Somos um casal lindo, até que a incompatibilidade prove o contrário. A gente se parece em não se parecer. Eu odeio a sua cozinha favorita, o seu tique de não conseguir comer algo sem fazer “tsc” enquanto mastiga e a sua mania de achar que a cama é um cesto de roupa suja. Você odeia o meu corte de cabelo, a minha falta de memória e quando me esqueço de algo que acabou de dizer, e como consigo me atrasar só porque não parei para olhar no relógio. E se fossem apenas esses pequenos ódios, tudo estaria bem. Os opostos não se atraem, se atracam. Não nos amamos, nos aturamos. Sabemos que estamos por um fio, mas insistimos no flagelo de vivermos juntos. Um dia vamos aprender a nos relacionar. Jamais haverá nós dois em um mesmo relacionamento.

Todas as culpas que deixo com você também são minhas. Nos punimos constantemente, mas não quero me punir. Prefiro que você sofra, por nós, pelos atos desagradáveis de ambos. Conheço teus limites e estes são muito parecidos com os meus. Antes de saber o que posso, sei o que não devo, mas muitas vezes vou lá e faço. É como uma pequena realização pessoal ao ser transgressor. E neste momento, esqueço de quem sou, quem somos, e me torno especificamente aquilo que estou fazendo. É como se meu ato fosse uma pessoa e eu tivesse sido tomado por ela. Este ato, esta pessoa, me tomam e me levam para as vontades que fogem da minha índole e invadem os teus valores. Neste momento, a gente deixa de ser a gente para nos tornarmos mais um erro. Infelizmente, neste momento, deixo que o erro seja só teu, ainda que o errar seja completamente meu. Convivo melhor trabalhando a tua culpa e fugindo da minha, que nunca se desculpará.

O santo não bate. A primeira má impressão é a que fica. Foi antipatia à primeira vista. Talvez eu nunca descubra o motivo do seu ódio gratuito. Confesso que já tentei refletir sobre os verdadeiros motivos. Acho que pode ser porque sou dessas pessoas que fala muito, que não guarda uma dúvida para si, que não passa vontade, que não tem medo de ser feliz. Quando uma pessoa é bem resolvida consigo mesma, ela incomoda a todos que não são, e se sentir bem é uma tarefa difícil. Sinto que você é uma dessas pessoas que ao parar para pensar sobre si, não pensa em nada. Fugir dos problemas e das questões que incomodam é uma alternativa mais interessante do que enfrentar os medos.

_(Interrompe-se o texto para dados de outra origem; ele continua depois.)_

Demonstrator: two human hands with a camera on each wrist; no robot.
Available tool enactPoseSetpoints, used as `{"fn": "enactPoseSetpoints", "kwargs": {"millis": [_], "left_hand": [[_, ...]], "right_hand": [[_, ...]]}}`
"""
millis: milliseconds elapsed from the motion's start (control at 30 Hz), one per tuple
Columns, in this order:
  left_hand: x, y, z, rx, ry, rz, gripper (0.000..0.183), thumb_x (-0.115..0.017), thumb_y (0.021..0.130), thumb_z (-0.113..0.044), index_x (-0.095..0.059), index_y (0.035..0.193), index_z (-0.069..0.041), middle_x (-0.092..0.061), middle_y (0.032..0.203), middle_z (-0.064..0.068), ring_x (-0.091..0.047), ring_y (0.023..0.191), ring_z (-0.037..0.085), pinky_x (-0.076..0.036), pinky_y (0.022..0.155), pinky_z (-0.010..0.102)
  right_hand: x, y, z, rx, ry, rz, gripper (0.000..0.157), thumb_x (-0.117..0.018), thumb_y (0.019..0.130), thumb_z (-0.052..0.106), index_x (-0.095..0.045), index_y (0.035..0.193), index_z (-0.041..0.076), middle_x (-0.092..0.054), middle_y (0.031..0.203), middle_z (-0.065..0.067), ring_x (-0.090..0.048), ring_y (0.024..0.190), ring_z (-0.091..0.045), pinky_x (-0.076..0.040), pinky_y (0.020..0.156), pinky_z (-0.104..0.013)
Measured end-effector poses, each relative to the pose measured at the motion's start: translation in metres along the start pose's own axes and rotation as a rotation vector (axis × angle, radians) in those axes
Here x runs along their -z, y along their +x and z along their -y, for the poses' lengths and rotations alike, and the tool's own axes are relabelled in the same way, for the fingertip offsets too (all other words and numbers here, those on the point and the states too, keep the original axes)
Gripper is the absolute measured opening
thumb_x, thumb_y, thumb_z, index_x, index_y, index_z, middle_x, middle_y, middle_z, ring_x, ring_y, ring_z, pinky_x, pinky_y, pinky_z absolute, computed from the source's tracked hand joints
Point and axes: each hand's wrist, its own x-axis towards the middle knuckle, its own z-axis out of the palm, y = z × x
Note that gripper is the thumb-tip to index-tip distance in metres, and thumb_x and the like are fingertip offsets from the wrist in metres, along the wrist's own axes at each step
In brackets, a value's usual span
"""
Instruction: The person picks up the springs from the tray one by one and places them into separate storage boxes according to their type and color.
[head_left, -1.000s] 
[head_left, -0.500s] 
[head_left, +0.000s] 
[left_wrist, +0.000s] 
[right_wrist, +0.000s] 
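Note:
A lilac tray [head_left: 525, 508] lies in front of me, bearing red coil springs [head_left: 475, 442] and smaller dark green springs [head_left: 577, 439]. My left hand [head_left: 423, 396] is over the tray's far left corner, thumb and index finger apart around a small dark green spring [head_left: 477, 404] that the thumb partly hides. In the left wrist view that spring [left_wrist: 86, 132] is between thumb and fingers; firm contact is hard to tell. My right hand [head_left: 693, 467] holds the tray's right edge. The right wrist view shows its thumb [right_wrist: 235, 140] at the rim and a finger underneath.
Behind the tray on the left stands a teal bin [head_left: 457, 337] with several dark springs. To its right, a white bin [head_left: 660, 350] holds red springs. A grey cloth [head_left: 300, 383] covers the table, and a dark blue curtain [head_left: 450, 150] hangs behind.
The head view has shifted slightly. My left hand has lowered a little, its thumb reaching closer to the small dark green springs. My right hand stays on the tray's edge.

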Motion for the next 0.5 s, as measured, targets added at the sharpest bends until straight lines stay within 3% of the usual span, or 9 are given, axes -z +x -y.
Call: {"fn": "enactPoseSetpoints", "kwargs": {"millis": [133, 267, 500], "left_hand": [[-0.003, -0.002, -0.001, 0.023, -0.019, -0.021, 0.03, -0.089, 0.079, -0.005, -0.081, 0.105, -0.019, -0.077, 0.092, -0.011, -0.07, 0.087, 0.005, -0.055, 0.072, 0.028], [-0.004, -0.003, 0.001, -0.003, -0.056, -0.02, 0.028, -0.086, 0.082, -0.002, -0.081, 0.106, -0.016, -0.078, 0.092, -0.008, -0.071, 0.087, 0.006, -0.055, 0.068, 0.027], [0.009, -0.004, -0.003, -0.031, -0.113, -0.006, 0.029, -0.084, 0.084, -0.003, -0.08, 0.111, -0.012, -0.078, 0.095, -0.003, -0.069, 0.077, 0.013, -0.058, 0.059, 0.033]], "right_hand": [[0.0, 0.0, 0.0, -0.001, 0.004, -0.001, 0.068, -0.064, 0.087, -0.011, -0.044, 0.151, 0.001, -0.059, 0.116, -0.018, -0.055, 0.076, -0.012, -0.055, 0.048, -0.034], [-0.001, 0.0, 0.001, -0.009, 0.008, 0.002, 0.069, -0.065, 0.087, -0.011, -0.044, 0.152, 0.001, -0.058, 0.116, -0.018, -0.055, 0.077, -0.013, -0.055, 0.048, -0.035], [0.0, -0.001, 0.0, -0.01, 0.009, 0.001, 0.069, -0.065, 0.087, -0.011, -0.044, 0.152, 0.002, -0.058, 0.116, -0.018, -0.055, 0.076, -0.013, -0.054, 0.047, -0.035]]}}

Seu semblante aponta que você vive com medo, do que você já foi, de sentir os mesmos sofrimentos novamente. Isso é um julgamento, como todos o que você fez de mim, mas é a única maneira de me defender mentalmente dos seus ataques que sugam energia. Não preciso que você goste de mim, mas para me ver livre de tanto mau agouro em minha vida, preciso que você goste de você.